County staff said the intent of the expansion project at the Mail Jail is not to increase the facility’s bed count, which can now house as many as 2,432 inmates, “but to improve the facility to achieve positive outcomes and reduce recidivism.”
In April 2020, the Board of Supervisors hired the Nacht and Lewis Architects to begin designing the new facility that will be on “back fill space” cleared on the site of the downtown jail. The contract with Kitchell will allow them to assist the architect in the process.
Together, they will design the final plans that detail what the new facility will look like. County officials said a general contractor will be selected at a later date.
Kitchell was selected over three other firms. The company, which has companies based in Phoenix and Sacramento, was also the manager for the renovation of SMUD’s headquarters, the Harris Center for the Arts in Folsom, and is the general contractor for the renovation of the performing arts center in downtown Sacramento.
’Dangerous, inhumane and degrading conditions’
In 2015, the nonprofit Disability Rights published a report that concluded the jail staff excessively isolated inmates, offered inadequate mental health services, and effectively violated the rights of those incarcerated with a disability. The group was in talks with the county on ways to make jail conditions better until the discussion fell apart.
After Disability Rights California and the Prison Law Office filed a lawsuit over the conditions inside its jails, the county has been under intense pressure to make improvements. A year ago, a judge approved a consent decree that forces the county to make several changes to ameliorate the “dangerous, inhumane and degrading conditions” inmates were kept in.
The lawsuit alleged that the jail staff failed to properly screen inmates for mental or other health concerns; did not provide canes, wheelchairs, glasses or hearing aids for disabled inmates, and that the facilities were chronically understaffed.

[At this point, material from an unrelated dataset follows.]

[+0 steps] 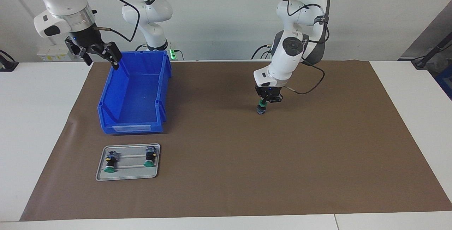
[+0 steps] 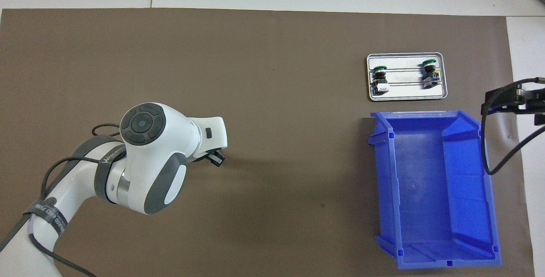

The case was settled in 2019 and the agreement to overhaul the jail’s health system was approved in January 2020. Court monitors now submit reports to a judge every 180 days to track the county’s progress.
The contract has already mobilized activists in the group Decarcerate Sacramento, which advocates for alternatives to jail. The group released a statement Monday that alleged little has changed in the year since the county has been operating under the terms of the consent decree.
“The county has not explored all alternative options for meeting the consent decree requirements without the construction of a new building.” Tifanei Ressl-Moyer, an attorney with the Lawyer’s Committee for Civil Rights, said in a prepared statement.
“County staff have yet to fully address the options of diverting populations with mental illness and people who use wheelchairs from the jail to proven alternatives.”